Adama Barrow a battu les cinq autres candidats aux élections présidentielles de ce petit pays de l’Afrique de l’Ouest. Il est parvenu à devancer son ancien mentor, Housainou Darboe, le challenger le plus solide qui n’avait environ que 30000 voix derrière Barrow tôt ce matin. Le scrutin s’est déroulé sous la supervision de la Commission électorale indépendante (CEI) du pays. Comme il l’avait promis, Barrow devra réclamer justice pour les crimes de l’ère Jammeh.

Les Gambiens ont réélu leur président en exercice pour un second mandat de cinq ans éloignant définitivement le spectre des années Jammeh. Des élections démocratiques ont pris le dessus aujourd’hui. L’espoir des Gambiens en une nouvelle ère de stabilité et de progrès renait.

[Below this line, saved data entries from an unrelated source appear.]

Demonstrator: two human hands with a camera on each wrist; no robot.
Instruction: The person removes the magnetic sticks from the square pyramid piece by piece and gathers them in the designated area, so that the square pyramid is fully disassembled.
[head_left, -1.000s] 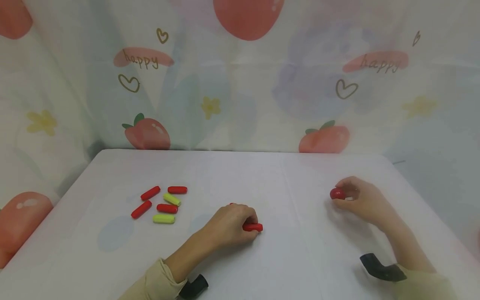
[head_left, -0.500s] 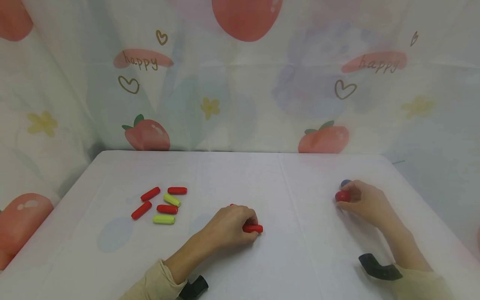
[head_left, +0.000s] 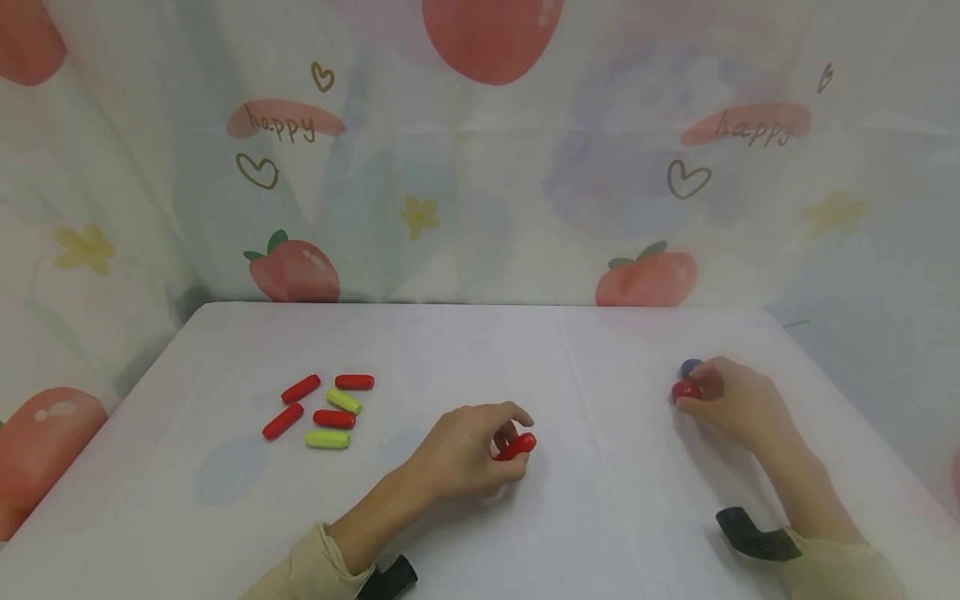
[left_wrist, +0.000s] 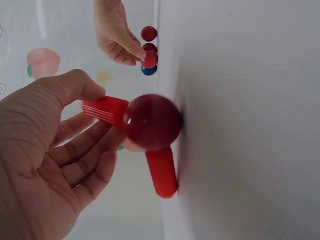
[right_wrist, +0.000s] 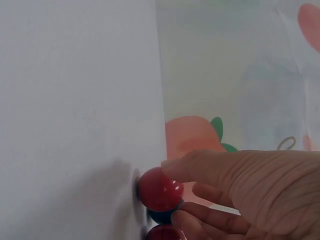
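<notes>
My left hand (head_left: 468, 450) holds a red rod (head_left: 516, 446) by thumb and fingers, its index finger lifted off. In the left wrist view the rod's far end meets a dark red ball (left_wrist: 152, 122), and a second red rod (left_wrist: 162, 172) meets that same ball. On the right, my right hand (head_left: 738, 408) pinches a shiny red ball (head_left: 686, 392), with the thumb on it. A blue ball (head_left: 691, 367) lies just behind it. Close by in the right wrist view is a dark red ball (right_wrist: 165, 233), cut off by the frame edge.
To the left on the white table (head_left: 585, 525) lie several loose rods, among them a red rod (head_left: 282, 422) and a yellow-green rod (head_left: 327, 439). A printed curtain (head_left: 480, 183) hangs behind the table. Black curved pieces (head_left: 757, 535) stick out by both sleeves.
The left index finger has risen off the red rod, which is now tilted up at its right end. My right hand has shifted slightly right, and the blue ball has come into sight.
</notes>
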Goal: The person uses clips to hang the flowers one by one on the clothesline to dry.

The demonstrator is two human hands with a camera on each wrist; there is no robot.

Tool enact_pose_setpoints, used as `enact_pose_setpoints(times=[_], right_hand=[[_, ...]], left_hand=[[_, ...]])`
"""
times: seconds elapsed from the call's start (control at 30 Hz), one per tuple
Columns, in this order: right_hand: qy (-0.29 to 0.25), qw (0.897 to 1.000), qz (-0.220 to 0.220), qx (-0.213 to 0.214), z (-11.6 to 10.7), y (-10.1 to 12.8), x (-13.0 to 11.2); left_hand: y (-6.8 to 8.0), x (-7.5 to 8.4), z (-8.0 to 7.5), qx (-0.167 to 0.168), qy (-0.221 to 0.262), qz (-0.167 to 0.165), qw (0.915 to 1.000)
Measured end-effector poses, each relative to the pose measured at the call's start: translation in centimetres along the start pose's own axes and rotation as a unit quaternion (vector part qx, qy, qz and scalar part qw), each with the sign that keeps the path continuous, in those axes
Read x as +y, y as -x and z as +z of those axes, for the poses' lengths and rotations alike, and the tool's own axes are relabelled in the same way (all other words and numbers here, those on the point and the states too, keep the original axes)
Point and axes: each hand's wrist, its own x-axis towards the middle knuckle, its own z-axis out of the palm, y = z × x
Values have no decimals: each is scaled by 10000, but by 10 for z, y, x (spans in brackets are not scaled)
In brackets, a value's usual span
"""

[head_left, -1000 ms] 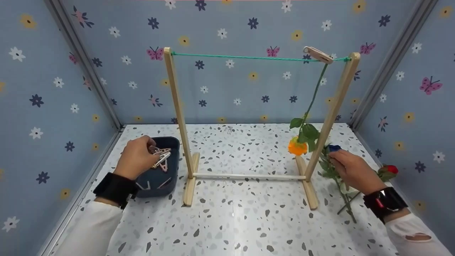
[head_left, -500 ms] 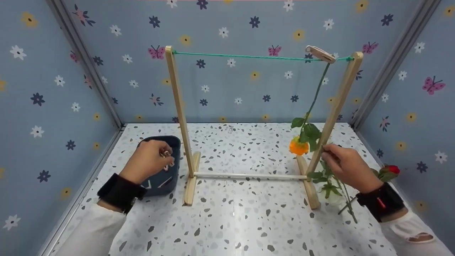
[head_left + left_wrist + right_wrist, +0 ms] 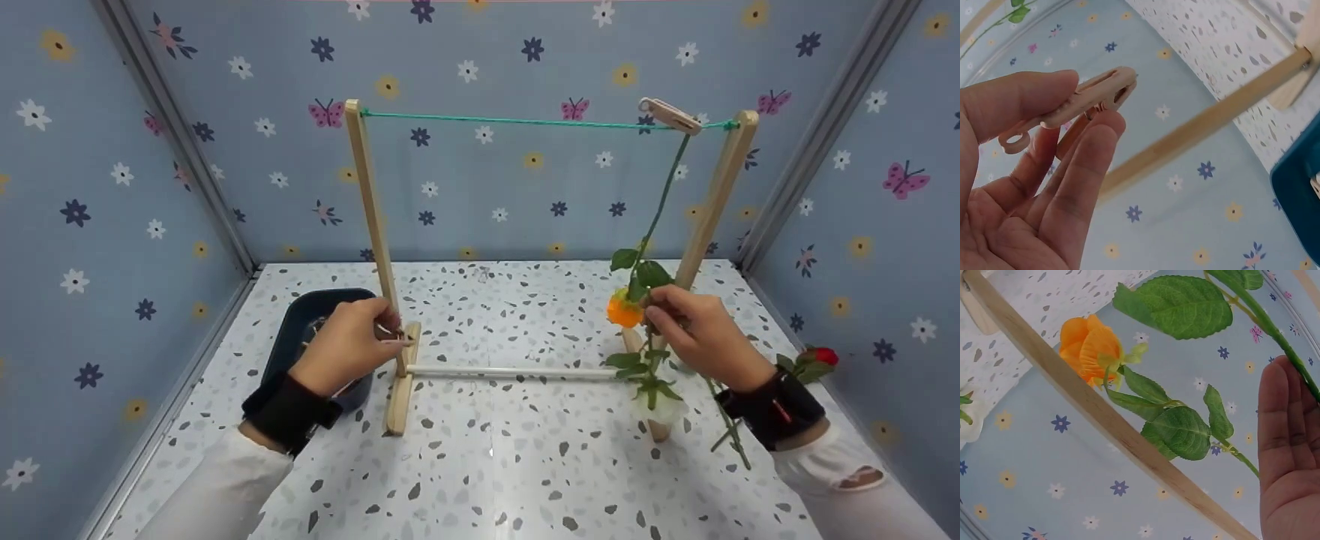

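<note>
My left hand [image 3: 345, 341] pinches a pale clothespin [image 3: 1092, 98] between thumb and fingers, beside the left post of a wooden rack. My right hand [image 3: 697, 334] holds a green-stemmed white flower [image 3: 660, 410] by its stem [image 3: 1280, 340]. Its bloom hangs downward in front of the rack's right foot. Right behind those fingers an orange rose [image 3: 624, 309] hangs head down. A second clothespin [image 3: 671, 116] fixes its stem to the green line [image 3: 495, 119] near the right post.
A dark blue tray [image 3: 281, 349] holding clothespins stands left of the rack, partly hidden by the left forearm. A red rose [image 3: 825, 356] and crossed stems [image 3: 731, 427] lie on the speckled table at right. Wooden posts [image 3: 369, 202] and a low white crossbar [image 3: 517, 371] form the rack.
My left hand has come out of the tray and moved right with a clothespin. My right hand has lifted the white flower from the table and carried it left to the rack.
</note>
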Motion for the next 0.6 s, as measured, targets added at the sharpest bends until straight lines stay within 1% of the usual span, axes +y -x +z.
enact_pose_setpoints(times=[0.07,0.13,0.2,0.3,0.4,0.5,0.6], right_hand=[[-9,10000,-11,-10,2,-4,-1],[-42,10000,0,-27,4,-9,-1],[-154,9999,22,-20,5,-13,-1],[-280,9996,-22,-20,8,-19,0],[-380,9992,-107,-15,11,-25,0],[-461,9988,-137,-28,13,-30,-1],[-472,9988,-127,22,16,-37,-3]], left_hand=[[-2,5,4,-114,276,56,9995],[-5,10,7,-167,344,98,9992],[-8,16,10,-178,319,209,9991],[-12,24,14,-224,195,345,9990],[-15,33,16,-242,-92,595,9979],[-19,42,17,-147,-425,890,9950],[-25,51,17,-22,-532,1101,9925]])
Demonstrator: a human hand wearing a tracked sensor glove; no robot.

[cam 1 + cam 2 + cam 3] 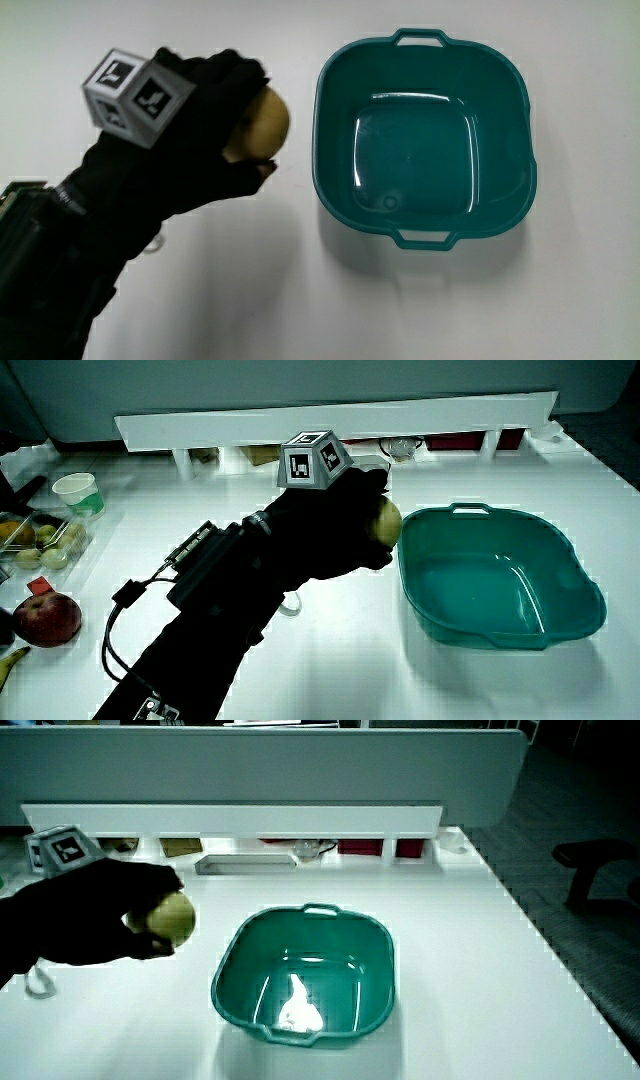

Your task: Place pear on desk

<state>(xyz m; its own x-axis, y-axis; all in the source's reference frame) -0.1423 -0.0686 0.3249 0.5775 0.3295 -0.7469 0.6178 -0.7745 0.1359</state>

Yassine M, résidente de Fajara, banlieue du littoral de Bakau au Nord de la Gambie, témoigne "j’attendais impatiemment ce jour pour exprimer mon choix, les élections se sont déroulées dans le calme, la police était déployée partout, nous avons fait la queue et voté dans les tentes en usant de billes de verres comme aux dernières élections".

Électeur passionné et convaincu, Francis Mendy, agent de voyage à Banjul, a appelé ses amis gambiens les exhortant de "ne pas laisser la politique et le tribalisme nous diviser’. Il les a aussi priés ’d’accepter les résultats de l’élection même si leurs candidats étaient perdants".

Amina B, comptable à Banjul concède, "je n’ai pas voté pour lui, Barrow a gagné, mais l’important est qu’il nous rende justice et qu’il poursuive les responsables des crimes commis sous l’ère Jammeh. Nous espérons qu’il tiendra sa promesse de mettre sous les barreaux ceux qui ont commis des crimes terribles et qui sont toujours en liberté".

Yahya Jammeh arrivé au pouvoir lors d’un coup d’État en 1994, est en exil en Guinée équatoriale, où il s’est enfui après avoir refusé d’accepter la défaite face à Barrow en 2016.

Le 25 novembre, le rapport-clé de la Commission de vérité, réconciliation et réparations (TRRC) qui n’a pas été rendu public a recommandé les poursuites contre les responsables de violations grossières des droits humains commises, aussi bien contre des Gambiens que des non Gambiens. Il s’agit notamment de disparitions forcées, d’exécutions extrajudiciaires, de viols et castrations, de chasses aux sorcières ainsi que des détentions arbitraires, durant plus de deux décennies des mandats successifs Jammeh. En revanche, le rapport n’a nommé personne. Plus de 240 personnes sont mortes entre les mains de l’État et de ses agents.

Près de 400 témoins ont déposé devant la TRRC, y compris des victimes et des auteurs. Entre autres sinistres témoignages, deux officiers de l’armée, Malick Jatta, un lieutenant, a déclaré que "Jammeh avait payé plus de 1 000 dollars à chacun des hommes qui ont tué le rédacteur en chef du journal Deyda Hydara en 2004". Le sergent Omar Jallow a témoigné "qu’en 2005, Jammeh avait ordonné le meurtre de 59 migrants qu’il pensait être venus pour le renverser".

À Londres, Saikou H, Gambien résidant depuis deux ans au Royaume-Uni, est déçu de ne pas avoir pu voter. "Je regrette de ne pas avoir pu participer à la vie politique de mon pays, nous, les Gambiens de la diaspora n’avons pas le droit de vote, et pourtant nous sommes une force vive du pays". En effet, la privation des droits de la diaspora gambienne touche environ 180 000 Gambiens vivant actuellement à l’extérieur du pays sur une population totale de 2.417 millions (d’après la Banque Mondiale).

Depuis que le gouvernement actuel sous la présidence de Barrow a pris ses fonctions en janvier 2017, il s’est engagé à promouvoir un régime démocratique, le respect des droits de l’homme, l’état de droit et le maintien de la stabilité politique. Le président et son équipe devront entreprendre des réformes constitutionnelles et juridiques clés pour consolider les acquis démocratiques de la Gambie.

Les recommandations de la commission TRRC sont un grand pas sur le chemin de la justice, néanmoins si elles sont nécessaires, elles restent insuffisantes pour que justice soit faite. Barrow dispose de six mois pour enclencher la procédure légale qui aboutira à juger les coupables. Cependant, un obstacle juridique et non des moindres, se pointe à l’horizon. En vertu de la loi gambienne, un ancien chef d’État ne peut être poursuivi que si l’assemblée nationale approuve la procédure à la majorité des deux tiers. Reste à savoir si le parlement consentira à entamer des poursuites contre le tyran Yahya Jammeh.